--- RECORDED INFORMATION Enclosed Below ---

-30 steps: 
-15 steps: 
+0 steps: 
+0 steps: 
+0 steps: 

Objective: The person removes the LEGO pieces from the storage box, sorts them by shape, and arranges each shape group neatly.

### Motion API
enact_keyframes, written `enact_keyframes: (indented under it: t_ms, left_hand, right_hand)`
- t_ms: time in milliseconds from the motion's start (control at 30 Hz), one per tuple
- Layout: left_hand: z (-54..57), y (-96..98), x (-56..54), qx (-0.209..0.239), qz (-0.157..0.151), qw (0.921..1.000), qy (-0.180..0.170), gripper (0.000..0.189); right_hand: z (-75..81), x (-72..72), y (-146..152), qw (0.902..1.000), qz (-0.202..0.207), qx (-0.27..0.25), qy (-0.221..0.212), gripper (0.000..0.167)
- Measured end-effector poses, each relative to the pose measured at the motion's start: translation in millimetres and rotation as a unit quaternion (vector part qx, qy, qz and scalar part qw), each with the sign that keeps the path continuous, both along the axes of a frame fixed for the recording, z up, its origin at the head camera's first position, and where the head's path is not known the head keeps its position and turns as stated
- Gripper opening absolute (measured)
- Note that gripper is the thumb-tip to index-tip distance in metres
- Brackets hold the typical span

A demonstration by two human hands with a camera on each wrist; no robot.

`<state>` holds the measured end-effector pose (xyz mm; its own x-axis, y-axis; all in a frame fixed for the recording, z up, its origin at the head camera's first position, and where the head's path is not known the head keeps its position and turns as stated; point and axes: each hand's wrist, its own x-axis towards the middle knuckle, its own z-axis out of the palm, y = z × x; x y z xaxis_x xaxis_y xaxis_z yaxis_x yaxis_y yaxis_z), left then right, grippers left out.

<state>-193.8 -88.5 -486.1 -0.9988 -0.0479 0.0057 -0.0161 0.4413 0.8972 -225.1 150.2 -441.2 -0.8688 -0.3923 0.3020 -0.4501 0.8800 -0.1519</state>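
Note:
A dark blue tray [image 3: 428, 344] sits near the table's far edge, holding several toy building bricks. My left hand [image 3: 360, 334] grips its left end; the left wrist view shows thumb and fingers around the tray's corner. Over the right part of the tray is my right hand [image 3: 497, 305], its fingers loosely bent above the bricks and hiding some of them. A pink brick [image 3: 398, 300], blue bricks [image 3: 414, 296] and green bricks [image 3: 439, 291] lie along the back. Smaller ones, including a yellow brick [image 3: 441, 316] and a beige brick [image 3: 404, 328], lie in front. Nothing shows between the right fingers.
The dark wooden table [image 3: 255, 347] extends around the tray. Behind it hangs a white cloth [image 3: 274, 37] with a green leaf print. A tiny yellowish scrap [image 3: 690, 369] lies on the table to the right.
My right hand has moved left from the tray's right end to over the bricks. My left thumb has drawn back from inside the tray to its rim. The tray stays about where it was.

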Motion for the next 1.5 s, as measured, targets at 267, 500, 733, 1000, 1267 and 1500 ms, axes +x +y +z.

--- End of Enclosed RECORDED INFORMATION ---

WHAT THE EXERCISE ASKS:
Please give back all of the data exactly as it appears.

WRITTEN SOLUTION:
-30 steps: 
-15 steps: 
+0 steps: 
+0 steps: 
+0 steps: 

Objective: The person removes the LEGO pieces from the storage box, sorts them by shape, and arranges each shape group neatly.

### Motion API
enact_keyframes, written `enact_keyframes: (indented under it: t_ms, left_hand, right_hand)`
- t_ms: time in milliseconds from the motion's start (control at 30 Hz), one per tuple
- Layout: left_hand: z (-54..57), y (-96..98), x (-56..54), qx (-0.209..0.239), qz (-0.157..0.151), qw (0.921..1.000), qy (-0.180..0.170), gripper (0.000..0.189); right_hand: z (-75..81), x (-72..72), y (-146..152), qw (0.902..1.000), qz (-0.202..0.207), qx (-0.27..0.25), qy (-0.221..0.212), gripper (0.000..0.167)
- Measured end-effector poses, each relative to the pose measured at the motion's start: translation in millimetres and rotation as a unit quaternion (vector part qx, qy, qz and scalar part qw), each with the sign that keeps the path continuous, both along the axes of a frame fixed for the recording, z up, its origin at the head camera's first position, and where the head's path is not known the head keeps its position and turns as stated
- Gripper opening absolute (measured)
- Note that gripper is the thumb-tip to index-tip distance in metres
- Brackets hold the typical span

A demonstration by two human hands with a camera on each wrist; no robot.

`<state>` holds the measured end-effector pose (xyz mm; its own x-axis, y-axis; all in a frame fixed for the recording, z up, its origin at the head camera's first position, and where the head's path is not known the head keeps its position and turns as stated; point and axes: each hand's wrist, its own x-axis towards the middle knuckle, its own z-axis out of the palm, y = z × x; x y z xaxis_x xaxis_y xaxis_z yaxis_x yaxis_y yaxis_z), left then right, grippers left out.

<state>-193.8 -88.5 -486.1 -0.9988 -0.0479 0.0057 -0.0161 0.4413 0.8972 -225.1 150.2 -441.2 -0.8688 -0.3923 0.3020 -0.4501 0.8800 -0.1519</state>
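Note:
A dark blue tray [image 3: 428, 344] sits near the table's far edge, holding several toy building bricks. My left hand [image 3: 360, 334] grips its left end; the left wrist view shows thumb and fingers around the tray's corner. Over the right part of the tray is my right hand [image 3: 497, 305], its fingers loosely bent above the bricks and hiding some of them. A pink brick [image 3: 398, 300], blue bricks [image 3: 414, 296] and green bricks [image 3: 439, 291] lie along the back. Smaller ones, including a yellow brick [image 3: 441, 316] and a beige brick [image 3: 404, 328], lie in front. Nothing shows between the right fingers.
The dark wooden table [image 3: 255, 347] extends around the tray. Behind it hangs a white cloth [image 3: 274, 37] with a green leaf print. A tiny yellowish scrap [image 3: 690, 369] lies on the table to the right.
My right hand has moved left from the tray's right end to over the bricks. My left thumb has drawn back from inside the tray to its rim. The tray stays about where it was.
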
Motion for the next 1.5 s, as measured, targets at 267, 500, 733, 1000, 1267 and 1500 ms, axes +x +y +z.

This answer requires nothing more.